Proteccionismo inteligente: la apuesta de México para fortalecer su economía desde adentro

Por: Dr. Cuauhtemoc Ramírez Zamora

En un mundo que avanza hacia una nueva etapa de competencia económica, el libre comercio absoluto ha dejado de ser la regla incuestionable. Estados Unidos impulsa subsidios industriales, Europa protege sectores estratégicos y Asia refuerza su autosuficiencia productiva. La tendencia global es clara: las naciones buscan proteger sus mercados internos, fortalecer su industria y reducir dependencias externas excesivas. En este contexto, el proteccionismo ha dejado de verse como un retroceso y se entiende cada vez más como una herramienta legítima de desarrollo económico.

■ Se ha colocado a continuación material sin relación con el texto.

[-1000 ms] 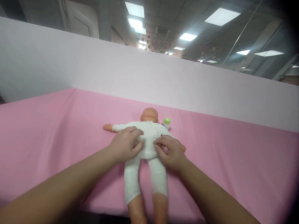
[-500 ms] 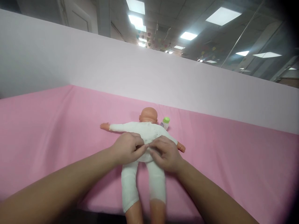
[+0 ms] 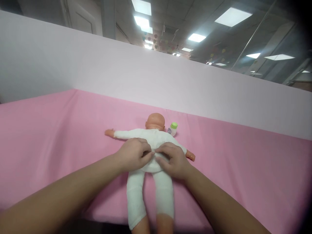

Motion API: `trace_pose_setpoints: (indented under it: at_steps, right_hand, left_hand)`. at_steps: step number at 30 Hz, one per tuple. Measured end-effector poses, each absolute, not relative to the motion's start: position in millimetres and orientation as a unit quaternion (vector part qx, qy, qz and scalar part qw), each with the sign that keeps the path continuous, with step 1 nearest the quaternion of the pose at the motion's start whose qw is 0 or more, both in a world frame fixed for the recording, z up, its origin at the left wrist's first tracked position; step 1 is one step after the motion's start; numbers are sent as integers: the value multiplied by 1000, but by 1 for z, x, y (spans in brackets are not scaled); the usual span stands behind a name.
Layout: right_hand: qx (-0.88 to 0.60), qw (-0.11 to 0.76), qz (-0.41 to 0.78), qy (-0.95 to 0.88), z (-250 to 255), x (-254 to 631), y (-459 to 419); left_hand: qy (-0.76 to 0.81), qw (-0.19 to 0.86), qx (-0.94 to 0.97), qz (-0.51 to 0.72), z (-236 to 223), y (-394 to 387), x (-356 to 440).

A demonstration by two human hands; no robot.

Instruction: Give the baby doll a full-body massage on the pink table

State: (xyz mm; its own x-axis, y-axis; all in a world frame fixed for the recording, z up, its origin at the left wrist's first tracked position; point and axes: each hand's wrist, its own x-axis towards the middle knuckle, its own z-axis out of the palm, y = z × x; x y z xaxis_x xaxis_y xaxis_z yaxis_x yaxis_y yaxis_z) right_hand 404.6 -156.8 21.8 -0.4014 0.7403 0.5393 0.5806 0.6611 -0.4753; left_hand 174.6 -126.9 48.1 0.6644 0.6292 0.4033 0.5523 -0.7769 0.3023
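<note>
A baby doll (image 3: pixel 156 138) in a white cloth suit lies face down, its arms spread and its head away from me. My left hand (image 3: pixel 135 154) rests on the left of its lower back, fingers curled and thumb pointing inward. On the other side, my right hand (image 3: pixel 174 161) has bent fingers, with its thumb a little below the index finger. Both hands appear to pinch the doll's cloth back near the middle, fingertips almost meeting. The pinched material is mostly hidden. A small bottle with a green cap (image 3: pixel 174 125) lies beside the doll's right shoulder.
A pink sheet (image 3: pixel 60 139) covers the surface under the doll, with soft creases on both sides. Behind it stands a white low wall (image 3: pixel 156 78). Glass above the wall shows ceiling lights (image 3: pixel 233 17). The near edge of the surface is under the doll's legs.
The doll has shifted very slightly toward me, and the cloth on its back looks smoother. My hands stay at nearly the same place, with small finger movements.
</note>
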Motion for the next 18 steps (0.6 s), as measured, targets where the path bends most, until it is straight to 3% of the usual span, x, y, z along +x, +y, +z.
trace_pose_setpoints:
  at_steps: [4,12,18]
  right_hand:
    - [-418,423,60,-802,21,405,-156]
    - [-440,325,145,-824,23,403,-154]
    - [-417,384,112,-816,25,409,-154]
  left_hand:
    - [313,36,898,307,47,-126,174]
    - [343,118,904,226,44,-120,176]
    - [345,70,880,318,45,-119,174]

México no es ajeno a esta dinámica. Con la aprobación de la reforma a la Ley de Impuestos Generales de Importación y Exportación, el gobierno de la presidenta Claudia Sheinbaum marca un punto de inflexión en la política comercial del país. El establecimiento de aranceles de entre 5% y 50% a productos provenientes de países con los que no existen tratados comerciales responde a una lógica clara: defender la industria nacional, equilibrar la balanza comercial y fomentar la producción interna. Lejos de ser una medida improvisada, esta decisión se alinea con la visión de la Cuarta Transformación de fortalecer el mercado interno como base del crecimiento económico.

Si bien países como China han expresado su inconformidad, los datos muestran por qué la medida es necesaria. México mantiene una relación comercial profundamente desigual con el gigante asiático: importa más de 129 mil millones de dólares y exporta menos de 9 mil millones. Sectores estratégicos como el automotriz, textil, electrodomésticos, plásticos y calzado han resentido durante años la competencia de productos importados a bajo costo, muchas veces en condiciones desiguales. Elevar aranceles en estos rubros no busca cerrar la economía, sino corregir distorsiones que han debilitado a productores nacionales.

Desde una perspectiva nacional, el impacto potencial es positivo. El nuevo esquema arancelario incentiva la sustitución de importaciones, promueve la inversión en manufactura local y genera condiciones más justas para las PYMES y microPYMES mexicanas. Además, fortalece la posición de México dentro del T-MEC, al consolidarlo como un socio productivo confiable que apuesta por cadenas de suministro regionales más sólidas, resilientes y competitivas frente a Asia.

Este giro estratégico abre oportunidades claras para el sector empresarial mexicano. Con mayores incentivos para producir localmente, las empresas pueden expandir operaciones, generar empleos y elevar el valor agregado de sus productos. El proteccionismo inteligente no es un freno al comercio, sino una palanca para industrializar al país, atraer inversión productiva y reducir la dependencia de mercados externos que históricamente han desfavorecido a la economía nacional.

Para Colima, y particularmente para el Puerto de Manzanillo, este nuevo enfoque representa una ventana de oportunidad excepcional. Como principal puerta de entrada de mercancías de Asia, Manzanillo puede transformarse de un punto de simple tránsito a un centro estratégico de valor agregado, donde se impulsen procesos de ensamblaje, transformación, almacenamiento inteligente y redistribución nacional. El aumento de aranceles incentiva que más productos se fabriquen o completen su proceso productivo en territorio mexicano, lo que fortalece la actividad logística, industrial y comercial del puerto.

Asimismo, el sector empresarial colimense puede beneficiarse de este nuevo entorno al integrarse a cadenas productivas nacionales, aprovechar la cercanía con el Bajío industrial y atraer inversiones que busquen instalarse cerca de uno de los puertos más importantes de América Latina. Con visión, coordinación institucional y políticas públicas alineadas al proyecto nacional, Colima tiene la oportunidad de consolidarse como un actor clave del nuevo modelo económico mexicano.

En suma, el proteccionismo impulsado por la Cuarta Transformación no representa un cierre al mundo, sino una decisión soberana para crecer con equilibrio. Apostar por la industria nacional, fortalecer el mercado interno y aprovechar ventajas logísticas como Manzanillo es la ruta para construir una economía más fuerte, justa y resiliente. Porque cuando un país protege lo suyo con inteligencia, no se aísla: se fortalece.